Por Gonzalo J. Paredes

Desde 2008, Ecuador contribuyó con un avance sustancial a la teoría política y a la convivencia social a través de una nueva estructura republicana en su Carta Magna. Las experiencias de este país andino facilitaron su concepción: i) la llamada “partidocracia” se repartían las instancias de control y fiscalización que al final no hacían ni lo uno, ni lo otro; y, ii) con base en la primera, la función ejecutiva, rehén del legislativo y de los poderes fácticos incrustados en él, desembocaba en incontables “caídas”. A la sociedad civil y a las organizaciones sociales se les enajenó su lugar en la tradicional estructura política. La dictadura militar de los setenta lo procuró y la Constitución de los noventa (elaborada dentro de los muros de una academia de guerra) la consolidó. Por lo tanto, el conflicto se exacerbó y se extendió hasta los primeros años del siglo XXI.  

No existe procesos políticos sin antes ponerse en marcha procesos sociales.

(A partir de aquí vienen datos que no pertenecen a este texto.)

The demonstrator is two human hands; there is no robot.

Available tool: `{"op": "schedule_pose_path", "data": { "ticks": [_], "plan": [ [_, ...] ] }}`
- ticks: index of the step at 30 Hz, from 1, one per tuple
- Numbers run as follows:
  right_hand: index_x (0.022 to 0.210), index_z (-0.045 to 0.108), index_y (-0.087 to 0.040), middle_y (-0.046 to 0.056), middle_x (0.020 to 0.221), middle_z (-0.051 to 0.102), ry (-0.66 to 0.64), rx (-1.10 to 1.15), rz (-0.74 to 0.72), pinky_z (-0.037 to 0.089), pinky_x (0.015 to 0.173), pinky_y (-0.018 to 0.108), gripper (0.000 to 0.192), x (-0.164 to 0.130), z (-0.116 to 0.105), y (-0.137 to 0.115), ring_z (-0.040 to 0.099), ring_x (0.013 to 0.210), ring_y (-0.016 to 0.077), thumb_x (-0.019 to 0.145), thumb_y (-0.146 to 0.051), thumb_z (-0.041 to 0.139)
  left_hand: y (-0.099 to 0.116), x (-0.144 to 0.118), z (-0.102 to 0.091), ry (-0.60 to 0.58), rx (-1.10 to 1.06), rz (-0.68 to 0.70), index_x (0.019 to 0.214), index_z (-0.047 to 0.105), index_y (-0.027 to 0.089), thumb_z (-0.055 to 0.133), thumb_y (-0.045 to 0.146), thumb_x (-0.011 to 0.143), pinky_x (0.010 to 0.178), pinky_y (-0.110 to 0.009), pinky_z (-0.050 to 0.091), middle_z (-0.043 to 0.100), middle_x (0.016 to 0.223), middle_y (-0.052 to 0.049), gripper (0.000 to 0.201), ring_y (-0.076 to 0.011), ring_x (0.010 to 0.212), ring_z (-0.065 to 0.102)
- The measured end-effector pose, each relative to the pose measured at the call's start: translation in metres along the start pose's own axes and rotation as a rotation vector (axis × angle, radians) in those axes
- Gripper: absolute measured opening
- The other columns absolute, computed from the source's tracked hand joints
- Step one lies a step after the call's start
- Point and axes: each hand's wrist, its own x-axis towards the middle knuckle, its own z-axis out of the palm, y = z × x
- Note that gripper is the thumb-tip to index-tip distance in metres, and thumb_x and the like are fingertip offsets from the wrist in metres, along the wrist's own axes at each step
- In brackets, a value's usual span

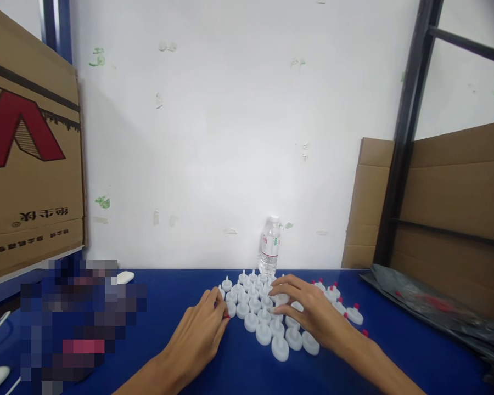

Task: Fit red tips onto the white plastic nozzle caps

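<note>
White nozzle caps (263, 318) stand packed in rows on the blue table (395, 351), lower centre of the frame. Left hand (200, 334) pinches something red beside them; right hand (308, 310) rests on them, fingers spread, gripping nothing. Capping seems underway; the next move calls for precise alignment.

A blue table (239, 378) fills the lower frame, bearing clustered white caps (263, 332) at centre, a water bottle (270, 246) behind, and grey plastic bag (432, 310) at right.

Likely packing workshop: cardboard cartons (28, 159), metal racking (407, 131), blue worktable (395, 351), rows of white caps (263, 315).
</note>
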Motion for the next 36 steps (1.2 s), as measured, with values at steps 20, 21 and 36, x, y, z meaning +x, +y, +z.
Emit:
{"op": "schedule_pose_path", "data": {
  "ticks": [20, 21, 36],
  "plan": [
    [0.133, 0.053, -0.032, 0.002, 0.123, 0.067, -0.126, 0.054, -0.047, 0.05, 0.097, 0.032, 0.031, -0.006, 0.009, -0.03, 0.063, 0.112, 0.0193, 0.102, -0.036, 0.054, 0.014, -0.008, 0.001, 0.392, -0.237, 0.336, 0.129, 0.06, 0.028, 0.039, 0.02, 0.106, 0.06, -0.019, 0.052, 0.069, 0.1, -0.004, 0.032, -0.0126, 0.071, 0.07],
    [0.134, 0.052, -0.031, 0.002, 0.124, 0.066, -0.113, 0.066, -0.032, 0.05, 0.097, 0.032, 0.035, -0.007, 0.011, -0.03, 0.063, 0.113, 0.0197, 0.1, -0.036, 0.057, 0.014, -0.008, 0.001, 0.39, -0.233, 0.333, 0.128, 0.061, 0.028, 0.04, 0.021, 0.106, 0.059, -0.019, 0.051, 0.069, 0.098, -0.003, 0.031, -0.0127, 0.071, 0.07],
    [0.127, 0.052, -0.029, 0.004, 0.127, 0.068, -0.015, 0.2, -0.058, 0.053, 0.097, 0.03, 0.028, -0.012, 0.023, -0.041, 0.066, 0.114, 0.0197, 0.1, -0.035, 0.057, 0.02, -0.01, 0.0, 0.284, -0.251, 0.249, 0.107, 0.067, 0.025, 0.029, 0.034, 0.109, 0.06, -0.021, 0.047, 0.069, 0.093, -0.003, 0.038, -0.0146, 0.072, 0.069]
  ]
}}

Es secuencial, sobre todo si describimos revoluciones. La Constitución de Montecristi implicó esto último. La primera experiencia, junto al proceso social, llevó a la creación de dos nuevas funciones del poder del Estado y escarmentó a la vieja clase política hasta cuando conoció el ocaso. La segunda, desembocó en una innovación en el tratamiento de los conflictos sociales: no existe destitución en las pugnas de poder por el control del Estado, sin antes invocar al pueblo. Cualquier usurpación es considerada dictadura. No hay lugar para los “interinazgos” (¡Qué fea palabra!).

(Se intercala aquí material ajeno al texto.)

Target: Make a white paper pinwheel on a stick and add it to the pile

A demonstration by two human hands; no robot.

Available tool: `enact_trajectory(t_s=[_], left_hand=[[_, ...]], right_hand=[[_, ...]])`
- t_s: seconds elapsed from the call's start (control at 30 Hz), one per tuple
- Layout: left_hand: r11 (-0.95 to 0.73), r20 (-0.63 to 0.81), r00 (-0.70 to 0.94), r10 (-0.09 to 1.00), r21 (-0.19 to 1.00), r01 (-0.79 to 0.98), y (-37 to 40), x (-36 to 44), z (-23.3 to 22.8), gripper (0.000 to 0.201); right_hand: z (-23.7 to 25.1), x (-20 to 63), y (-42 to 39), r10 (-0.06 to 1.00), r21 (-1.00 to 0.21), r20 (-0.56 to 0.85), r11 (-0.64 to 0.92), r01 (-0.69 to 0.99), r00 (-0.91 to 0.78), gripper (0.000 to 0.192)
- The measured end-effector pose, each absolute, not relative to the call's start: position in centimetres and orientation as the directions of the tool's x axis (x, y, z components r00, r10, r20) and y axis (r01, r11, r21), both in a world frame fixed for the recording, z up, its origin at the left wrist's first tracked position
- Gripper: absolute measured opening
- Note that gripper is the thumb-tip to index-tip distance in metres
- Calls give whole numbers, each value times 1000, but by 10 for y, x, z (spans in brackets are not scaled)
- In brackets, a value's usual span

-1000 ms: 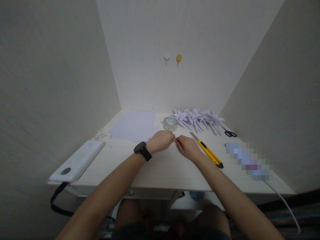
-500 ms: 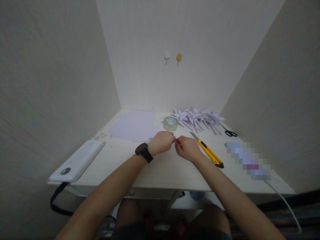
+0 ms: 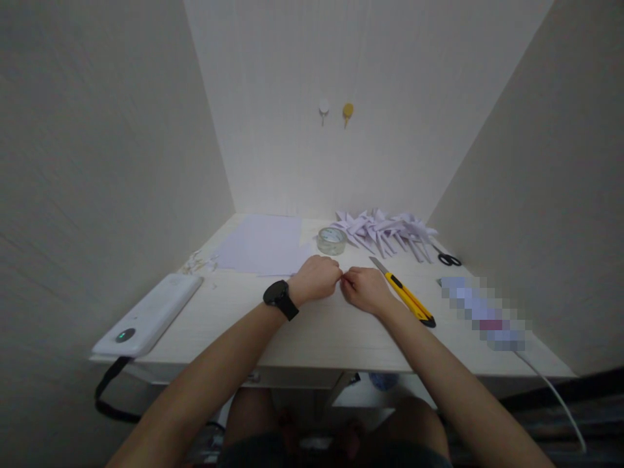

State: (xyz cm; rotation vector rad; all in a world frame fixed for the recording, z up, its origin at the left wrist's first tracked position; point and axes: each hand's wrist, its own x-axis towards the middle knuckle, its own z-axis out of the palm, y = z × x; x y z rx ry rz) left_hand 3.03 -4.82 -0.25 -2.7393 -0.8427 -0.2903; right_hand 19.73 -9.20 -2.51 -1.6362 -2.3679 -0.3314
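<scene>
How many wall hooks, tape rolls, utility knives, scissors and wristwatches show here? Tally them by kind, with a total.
Wall hooks: 2 (white hook, yellow hook)
Clear tape roll: 1
Yellow utility knife: 1
Black-handled scissors: 1
Black wristwatch: 1
Total: 6

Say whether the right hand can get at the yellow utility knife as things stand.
Likely yes: the yellow utility knife lies beside the right hand with nothing on top of it, though that hand is close against the left hand.
</scene>
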Motion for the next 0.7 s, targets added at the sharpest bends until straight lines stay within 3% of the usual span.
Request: enact_trajectory(t_s=[0.17,0.53,0.7], left_hand=[[-807,255,825,505,-200,556,-48,31,-3,24],[-748,274,759,590,-169,642,-52,36,1,28],[-735,286,741,607,-152,661,-54,37,-1,28]], right_hand=[[-23,199,-93,873,50,312,379,924,-375,30],[-26,185,-94,910,1,386,160,987,-148,39],[-27,187,-93,916,1,366,174,985,-162,34]])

Los conflictos se evidencian como intrínsecos en las sociedades y más en las latinoamericanas que se reconocen como profundos. Con esta advertencia, el ordenamiento institucional y jurídico debe evitar derramamientos de sangre y frenar la obstinación por el poder que se considera público. La mencionada innovación alcanzaría esto y más: la paz social. La convocatoria a las urnas puede lograr no solo un reconocimiento o un rechazo de aquellos gestores de la destitución, también de los destituidos. Por lo tanto, no hay lugar para la insubordinación, ni la conspiración, si se invoca al 130. Lo que antes se hacía con los “amarres”, ahora lo viabiliza la democracia directa.

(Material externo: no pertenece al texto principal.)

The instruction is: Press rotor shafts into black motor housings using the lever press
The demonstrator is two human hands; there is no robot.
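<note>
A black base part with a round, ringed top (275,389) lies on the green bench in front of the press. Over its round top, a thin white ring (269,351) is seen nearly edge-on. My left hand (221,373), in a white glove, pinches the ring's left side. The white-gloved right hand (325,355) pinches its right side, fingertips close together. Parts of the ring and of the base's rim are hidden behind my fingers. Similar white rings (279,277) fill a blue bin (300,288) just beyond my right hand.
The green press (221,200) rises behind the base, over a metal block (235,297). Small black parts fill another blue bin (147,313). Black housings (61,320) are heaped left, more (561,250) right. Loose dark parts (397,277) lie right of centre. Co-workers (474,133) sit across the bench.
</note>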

Nadie en las funciones del poder del Estado puede ignorar este amortiguador de los conflictos sociales, y más si se magnifican. Guillermo Lasso está de alguna manera cosechando en su presidencia lo que el pacto con Moreno le dejó: la capacidad de movilización de las organizaciones sociales y la ausencia del Estado en las más urgentes necesidades de la población. Moreno le aseguró llegar a la presidencia, pero no permanecer en ella. Un regalo envenenado propio de un traidor. La Asamblea Nacional esta envestida para evitar un derramamiento de sangre, la destitución es un acto constitucional.